I went back to work full time after four months. The fatigue lingered in spite of my determination to will it away. I developed life-altering insomnia. If I was able to get to sleep, chances were I would wake up and feel as though I hadn't slept at all, as though my body refused to rest. I walked about semicatatonic, attempting to suppress my out-of-control emotions, trying to go through the challenging daily rituals—getting up in the morning, getting dressed, getting to work on time (a near impossibility), doing something productive, making dinner. Batteries of tests showed nothing substantive that could be causing the problem, so exhausted me tried futilely to get more sleep, to go to dance class with my lethargic muscles. I was ever hopeful that things would once again be normal but forgetting what normal felt like.

Work haunted me; there were days I drove to work in tears. Its a familiar, soul-killing story. I was given responsibility without authority, held accountable for things I had no control over. I had to deal with aggressive co-workers whose superiors washed their hands of the situation. In this case, the organization was a large Christian nonprofit, and the mismanagement was all in the name of God—which to me was dev-astatingly sad. Before that had been the self-absorbed, near-compulsive-liar boss who slandered my reputation as he shoved me out—also, of course, a Christian. I knew in my head that none of these was entirely or even largely my fault, but I was contaminated with insecurity.

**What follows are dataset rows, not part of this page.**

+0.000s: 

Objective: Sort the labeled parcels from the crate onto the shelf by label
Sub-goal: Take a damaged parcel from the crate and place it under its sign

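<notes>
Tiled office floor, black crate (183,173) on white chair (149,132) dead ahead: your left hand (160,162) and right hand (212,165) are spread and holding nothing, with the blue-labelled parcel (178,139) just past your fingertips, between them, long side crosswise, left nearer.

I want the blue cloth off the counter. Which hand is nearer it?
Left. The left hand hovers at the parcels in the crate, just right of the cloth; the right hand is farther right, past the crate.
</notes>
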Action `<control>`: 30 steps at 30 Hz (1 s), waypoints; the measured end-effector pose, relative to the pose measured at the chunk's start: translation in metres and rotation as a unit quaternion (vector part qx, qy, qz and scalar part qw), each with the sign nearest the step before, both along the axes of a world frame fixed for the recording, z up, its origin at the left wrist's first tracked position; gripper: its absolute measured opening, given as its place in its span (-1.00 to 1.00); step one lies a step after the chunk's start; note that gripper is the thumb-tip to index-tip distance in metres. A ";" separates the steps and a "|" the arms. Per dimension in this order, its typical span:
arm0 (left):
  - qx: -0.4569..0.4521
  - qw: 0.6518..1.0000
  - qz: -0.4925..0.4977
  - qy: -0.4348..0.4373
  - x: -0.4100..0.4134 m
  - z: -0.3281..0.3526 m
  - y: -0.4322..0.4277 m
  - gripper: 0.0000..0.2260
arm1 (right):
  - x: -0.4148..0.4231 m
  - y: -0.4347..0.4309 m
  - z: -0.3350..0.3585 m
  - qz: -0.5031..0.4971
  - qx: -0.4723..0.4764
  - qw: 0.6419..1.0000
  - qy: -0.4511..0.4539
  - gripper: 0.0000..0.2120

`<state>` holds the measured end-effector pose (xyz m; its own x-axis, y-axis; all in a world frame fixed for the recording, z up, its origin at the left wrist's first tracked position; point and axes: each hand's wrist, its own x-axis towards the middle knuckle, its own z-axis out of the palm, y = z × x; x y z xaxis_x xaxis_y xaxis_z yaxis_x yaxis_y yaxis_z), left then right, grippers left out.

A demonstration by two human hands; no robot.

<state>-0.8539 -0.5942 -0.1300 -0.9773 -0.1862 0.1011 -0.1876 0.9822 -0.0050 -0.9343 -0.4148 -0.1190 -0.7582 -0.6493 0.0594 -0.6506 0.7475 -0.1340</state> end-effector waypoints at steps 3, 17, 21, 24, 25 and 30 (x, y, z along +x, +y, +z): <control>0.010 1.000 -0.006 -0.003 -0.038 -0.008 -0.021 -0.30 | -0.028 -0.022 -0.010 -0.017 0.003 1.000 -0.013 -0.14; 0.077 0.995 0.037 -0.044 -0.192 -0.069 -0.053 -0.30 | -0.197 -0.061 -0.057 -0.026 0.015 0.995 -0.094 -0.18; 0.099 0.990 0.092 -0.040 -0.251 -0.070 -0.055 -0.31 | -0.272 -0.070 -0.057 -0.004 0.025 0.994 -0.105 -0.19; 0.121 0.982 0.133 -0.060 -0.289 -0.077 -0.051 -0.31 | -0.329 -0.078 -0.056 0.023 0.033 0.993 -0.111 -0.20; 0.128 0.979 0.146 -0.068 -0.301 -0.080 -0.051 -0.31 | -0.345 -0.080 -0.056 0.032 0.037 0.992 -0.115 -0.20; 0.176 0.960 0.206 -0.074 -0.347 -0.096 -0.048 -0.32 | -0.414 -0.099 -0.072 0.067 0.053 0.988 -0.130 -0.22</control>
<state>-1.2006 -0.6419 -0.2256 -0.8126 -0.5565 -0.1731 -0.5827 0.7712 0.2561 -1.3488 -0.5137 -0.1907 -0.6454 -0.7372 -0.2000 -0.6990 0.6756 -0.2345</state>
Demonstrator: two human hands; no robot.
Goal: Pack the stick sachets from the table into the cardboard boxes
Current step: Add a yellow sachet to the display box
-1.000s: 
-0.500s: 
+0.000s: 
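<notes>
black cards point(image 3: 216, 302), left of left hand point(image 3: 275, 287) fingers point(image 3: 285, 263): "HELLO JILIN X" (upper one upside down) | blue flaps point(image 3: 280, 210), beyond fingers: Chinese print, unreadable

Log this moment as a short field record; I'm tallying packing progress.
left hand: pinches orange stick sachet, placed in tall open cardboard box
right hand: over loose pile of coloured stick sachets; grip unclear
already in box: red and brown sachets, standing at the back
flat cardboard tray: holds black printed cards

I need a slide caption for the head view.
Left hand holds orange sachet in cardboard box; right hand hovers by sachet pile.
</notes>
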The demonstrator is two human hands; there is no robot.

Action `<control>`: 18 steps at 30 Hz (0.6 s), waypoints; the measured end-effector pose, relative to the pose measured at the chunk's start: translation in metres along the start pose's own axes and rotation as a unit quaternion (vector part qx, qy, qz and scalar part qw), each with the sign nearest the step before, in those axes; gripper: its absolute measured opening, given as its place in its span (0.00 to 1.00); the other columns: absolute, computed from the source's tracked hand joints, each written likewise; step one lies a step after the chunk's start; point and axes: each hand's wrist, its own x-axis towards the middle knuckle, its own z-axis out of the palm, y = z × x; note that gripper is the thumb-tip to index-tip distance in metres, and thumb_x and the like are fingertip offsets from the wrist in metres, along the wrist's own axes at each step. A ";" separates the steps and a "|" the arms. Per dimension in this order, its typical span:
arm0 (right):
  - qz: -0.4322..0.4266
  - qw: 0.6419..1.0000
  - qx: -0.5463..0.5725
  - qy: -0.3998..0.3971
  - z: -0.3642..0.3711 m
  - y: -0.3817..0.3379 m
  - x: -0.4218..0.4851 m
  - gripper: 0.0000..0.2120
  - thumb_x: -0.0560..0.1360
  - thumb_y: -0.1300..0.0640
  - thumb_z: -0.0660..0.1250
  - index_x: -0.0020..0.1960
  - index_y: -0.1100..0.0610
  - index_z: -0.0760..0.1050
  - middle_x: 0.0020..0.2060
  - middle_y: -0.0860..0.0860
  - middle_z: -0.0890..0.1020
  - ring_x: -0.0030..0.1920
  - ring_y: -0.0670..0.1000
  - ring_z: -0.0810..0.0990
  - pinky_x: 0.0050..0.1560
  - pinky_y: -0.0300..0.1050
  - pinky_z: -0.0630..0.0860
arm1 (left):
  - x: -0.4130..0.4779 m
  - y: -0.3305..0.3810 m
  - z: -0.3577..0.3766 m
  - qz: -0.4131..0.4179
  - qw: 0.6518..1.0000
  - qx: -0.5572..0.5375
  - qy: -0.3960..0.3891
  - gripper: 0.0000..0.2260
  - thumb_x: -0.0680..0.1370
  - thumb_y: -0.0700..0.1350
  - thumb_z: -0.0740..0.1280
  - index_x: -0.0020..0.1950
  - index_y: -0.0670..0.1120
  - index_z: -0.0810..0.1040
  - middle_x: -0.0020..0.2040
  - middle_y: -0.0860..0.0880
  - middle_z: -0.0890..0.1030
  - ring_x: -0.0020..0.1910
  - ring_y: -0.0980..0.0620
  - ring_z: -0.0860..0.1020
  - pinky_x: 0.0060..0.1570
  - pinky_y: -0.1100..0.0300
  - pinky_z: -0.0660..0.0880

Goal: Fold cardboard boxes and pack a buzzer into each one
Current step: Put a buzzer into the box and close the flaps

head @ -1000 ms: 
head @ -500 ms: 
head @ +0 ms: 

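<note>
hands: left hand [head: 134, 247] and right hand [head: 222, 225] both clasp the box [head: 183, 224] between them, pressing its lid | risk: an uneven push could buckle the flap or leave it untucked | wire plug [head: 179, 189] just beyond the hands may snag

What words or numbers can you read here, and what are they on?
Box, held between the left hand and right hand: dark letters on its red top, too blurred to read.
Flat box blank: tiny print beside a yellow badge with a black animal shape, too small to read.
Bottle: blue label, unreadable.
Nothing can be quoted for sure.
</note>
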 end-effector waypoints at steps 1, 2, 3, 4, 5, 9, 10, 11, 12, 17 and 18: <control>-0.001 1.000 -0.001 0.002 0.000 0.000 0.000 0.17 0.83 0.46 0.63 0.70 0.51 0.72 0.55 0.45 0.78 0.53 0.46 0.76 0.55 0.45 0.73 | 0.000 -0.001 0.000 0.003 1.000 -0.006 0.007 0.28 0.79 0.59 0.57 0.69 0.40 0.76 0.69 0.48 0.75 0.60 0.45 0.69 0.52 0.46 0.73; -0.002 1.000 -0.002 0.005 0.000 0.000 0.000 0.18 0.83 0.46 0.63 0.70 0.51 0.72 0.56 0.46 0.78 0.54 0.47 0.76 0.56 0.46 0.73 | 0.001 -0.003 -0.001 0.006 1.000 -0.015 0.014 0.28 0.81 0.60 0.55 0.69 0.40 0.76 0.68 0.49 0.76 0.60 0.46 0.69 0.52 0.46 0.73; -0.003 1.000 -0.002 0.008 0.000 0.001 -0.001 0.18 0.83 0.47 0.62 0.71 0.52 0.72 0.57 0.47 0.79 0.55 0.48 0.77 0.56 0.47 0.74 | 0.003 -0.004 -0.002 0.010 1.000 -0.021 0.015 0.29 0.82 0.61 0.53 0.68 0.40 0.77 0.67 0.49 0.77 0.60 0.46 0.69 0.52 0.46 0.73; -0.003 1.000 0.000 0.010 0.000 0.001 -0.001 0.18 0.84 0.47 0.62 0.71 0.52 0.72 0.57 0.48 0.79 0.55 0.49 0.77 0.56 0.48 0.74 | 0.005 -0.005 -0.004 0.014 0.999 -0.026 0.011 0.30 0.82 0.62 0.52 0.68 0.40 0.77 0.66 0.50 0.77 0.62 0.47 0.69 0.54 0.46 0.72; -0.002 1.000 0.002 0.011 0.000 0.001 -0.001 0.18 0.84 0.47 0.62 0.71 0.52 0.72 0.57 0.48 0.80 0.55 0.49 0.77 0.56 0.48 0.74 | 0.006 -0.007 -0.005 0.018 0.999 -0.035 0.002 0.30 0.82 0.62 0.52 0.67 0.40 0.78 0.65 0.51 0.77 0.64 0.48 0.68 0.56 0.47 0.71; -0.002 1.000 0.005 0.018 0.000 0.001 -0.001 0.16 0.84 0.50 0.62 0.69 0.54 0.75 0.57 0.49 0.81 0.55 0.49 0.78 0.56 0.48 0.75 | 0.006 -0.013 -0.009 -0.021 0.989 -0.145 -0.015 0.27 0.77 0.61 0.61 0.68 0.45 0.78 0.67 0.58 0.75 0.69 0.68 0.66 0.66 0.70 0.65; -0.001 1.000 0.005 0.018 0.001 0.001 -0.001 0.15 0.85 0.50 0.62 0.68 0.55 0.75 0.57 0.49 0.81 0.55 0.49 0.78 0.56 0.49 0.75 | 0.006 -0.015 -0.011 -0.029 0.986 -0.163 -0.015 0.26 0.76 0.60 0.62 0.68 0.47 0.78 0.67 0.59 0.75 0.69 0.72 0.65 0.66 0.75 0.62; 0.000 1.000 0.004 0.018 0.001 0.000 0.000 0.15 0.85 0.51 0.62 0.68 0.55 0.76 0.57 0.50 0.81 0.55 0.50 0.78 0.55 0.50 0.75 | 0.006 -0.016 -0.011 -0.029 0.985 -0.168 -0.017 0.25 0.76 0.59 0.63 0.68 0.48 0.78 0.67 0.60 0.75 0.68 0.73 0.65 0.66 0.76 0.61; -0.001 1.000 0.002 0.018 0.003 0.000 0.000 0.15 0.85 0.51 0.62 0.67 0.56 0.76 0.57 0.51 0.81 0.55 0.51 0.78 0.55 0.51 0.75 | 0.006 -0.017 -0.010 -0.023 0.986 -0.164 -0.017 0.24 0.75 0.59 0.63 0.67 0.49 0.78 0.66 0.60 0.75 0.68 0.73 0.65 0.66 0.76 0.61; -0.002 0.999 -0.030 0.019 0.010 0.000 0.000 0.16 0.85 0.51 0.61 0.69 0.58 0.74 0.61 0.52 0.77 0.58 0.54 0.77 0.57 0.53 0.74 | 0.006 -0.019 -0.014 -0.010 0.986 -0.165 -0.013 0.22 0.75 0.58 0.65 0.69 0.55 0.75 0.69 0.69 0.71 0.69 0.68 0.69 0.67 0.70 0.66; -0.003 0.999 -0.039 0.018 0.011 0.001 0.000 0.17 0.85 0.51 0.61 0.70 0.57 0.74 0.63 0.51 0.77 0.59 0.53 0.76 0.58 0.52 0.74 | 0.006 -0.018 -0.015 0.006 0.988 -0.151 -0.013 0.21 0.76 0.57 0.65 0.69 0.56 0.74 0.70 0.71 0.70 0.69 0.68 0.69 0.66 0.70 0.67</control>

It had been years since I'd felt at home in a church—since my family group, the Bible study group that I worshiped with and backpacked through Grand Canyon and Glacier with, had fallen apart. None of us was comfortable anymore in our church, the church I grew up in. We still firmly believed but had developed a distaste for the trappings that came with faith—the obligatory political conservatism, the focus on
church involvement over engaging the world, the guilt trips, the failure to understand or appreciate artistic approaches to truth. We called ourselves “The Inquisitors” after the Dostoevsky story that was one of the first our reading group tackled and because we were all about asking questions. In retrospect, the name was ironically apt. We judged the church harshly and went in search of new ways to express our faith and, in the process, bickered and lost each other.